▶ Exercise goal: In the entries below, find every line with the string "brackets" and copy it.

[Opening Input for this task section]

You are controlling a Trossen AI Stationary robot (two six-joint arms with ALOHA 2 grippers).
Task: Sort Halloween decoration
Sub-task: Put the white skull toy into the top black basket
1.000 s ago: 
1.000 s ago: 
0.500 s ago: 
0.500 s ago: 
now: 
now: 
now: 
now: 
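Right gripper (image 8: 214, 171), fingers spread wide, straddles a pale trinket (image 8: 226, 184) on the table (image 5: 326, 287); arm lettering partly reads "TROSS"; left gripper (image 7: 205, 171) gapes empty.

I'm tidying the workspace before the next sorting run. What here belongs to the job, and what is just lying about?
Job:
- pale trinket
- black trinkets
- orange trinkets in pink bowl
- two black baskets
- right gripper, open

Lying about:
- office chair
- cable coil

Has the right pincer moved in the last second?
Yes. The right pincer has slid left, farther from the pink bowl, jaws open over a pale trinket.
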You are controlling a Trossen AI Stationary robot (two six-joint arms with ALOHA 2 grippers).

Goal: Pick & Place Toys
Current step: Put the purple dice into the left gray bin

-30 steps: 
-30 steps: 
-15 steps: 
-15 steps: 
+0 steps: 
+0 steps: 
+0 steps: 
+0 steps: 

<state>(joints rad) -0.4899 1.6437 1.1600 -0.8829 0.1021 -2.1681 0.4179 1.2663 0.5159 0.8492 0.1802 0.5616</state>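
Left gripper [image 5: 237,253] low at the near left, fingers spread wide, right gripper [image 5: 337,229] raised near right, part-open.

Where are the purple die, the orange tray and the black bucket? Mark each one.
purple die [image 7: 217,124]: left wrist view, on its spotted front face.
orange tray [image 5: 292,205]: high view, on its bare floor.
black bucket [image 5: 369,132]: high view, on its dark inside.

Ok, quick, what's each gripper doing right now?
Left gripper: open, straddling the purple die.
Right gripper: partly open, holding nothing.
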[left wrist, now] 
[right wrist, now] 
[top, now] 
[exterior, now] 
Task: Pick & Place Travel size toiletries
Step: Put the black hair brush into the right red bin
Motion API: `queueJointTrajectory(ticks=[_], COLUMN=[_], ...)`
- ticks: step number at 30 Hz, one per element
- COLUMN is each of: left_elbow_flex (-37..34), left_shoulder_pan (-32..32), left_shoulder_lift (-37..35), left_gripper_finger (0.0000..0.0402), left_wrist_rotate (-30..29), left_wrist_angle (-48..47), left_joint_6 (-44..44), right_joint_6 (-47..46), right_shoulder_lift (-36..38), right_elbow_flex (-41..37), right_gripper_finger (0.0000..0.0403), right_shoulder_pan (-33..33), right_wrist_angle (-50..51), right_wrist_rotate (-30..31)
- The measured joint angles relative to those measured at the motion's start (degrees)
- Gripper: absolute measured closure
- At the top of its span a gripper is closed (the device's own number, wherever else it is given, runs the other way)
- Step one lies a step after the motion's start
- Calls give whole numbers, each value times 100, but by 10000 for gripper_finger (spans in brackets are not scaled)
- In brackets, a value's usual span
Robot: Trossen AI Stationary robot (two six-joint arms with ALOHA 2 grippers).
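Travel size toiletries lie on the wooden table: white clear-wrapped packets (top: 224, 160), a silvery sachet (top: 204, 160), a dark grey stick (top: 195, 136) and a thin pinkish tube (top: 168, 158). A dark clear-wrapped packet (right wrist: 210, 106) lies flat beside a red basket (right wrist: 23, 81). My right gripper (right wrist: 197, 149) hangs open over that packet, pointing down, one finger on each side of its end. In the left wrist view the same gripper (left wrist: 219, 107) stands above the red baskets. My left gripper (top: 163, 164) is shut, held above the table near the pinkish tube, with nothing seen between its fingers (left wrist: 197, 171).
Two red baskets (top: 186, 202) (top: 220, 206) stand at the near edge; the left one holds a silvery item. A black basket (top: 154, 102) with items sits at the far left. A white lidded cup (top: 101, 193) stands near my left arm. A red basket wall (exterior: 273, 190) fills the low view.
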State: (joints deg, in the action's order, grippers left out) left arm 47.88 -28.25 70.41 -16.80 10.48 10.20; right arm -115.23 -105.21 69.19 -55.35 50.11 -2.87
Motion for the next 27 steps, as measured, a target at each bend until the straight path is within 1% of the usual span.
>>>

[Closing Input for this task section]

▶ Answer below:
- Calls give whole numbers, each value times 100, but by 10000 for gripper_finger (spans in brackets are not scaled)
- In brackets, a value's usual span

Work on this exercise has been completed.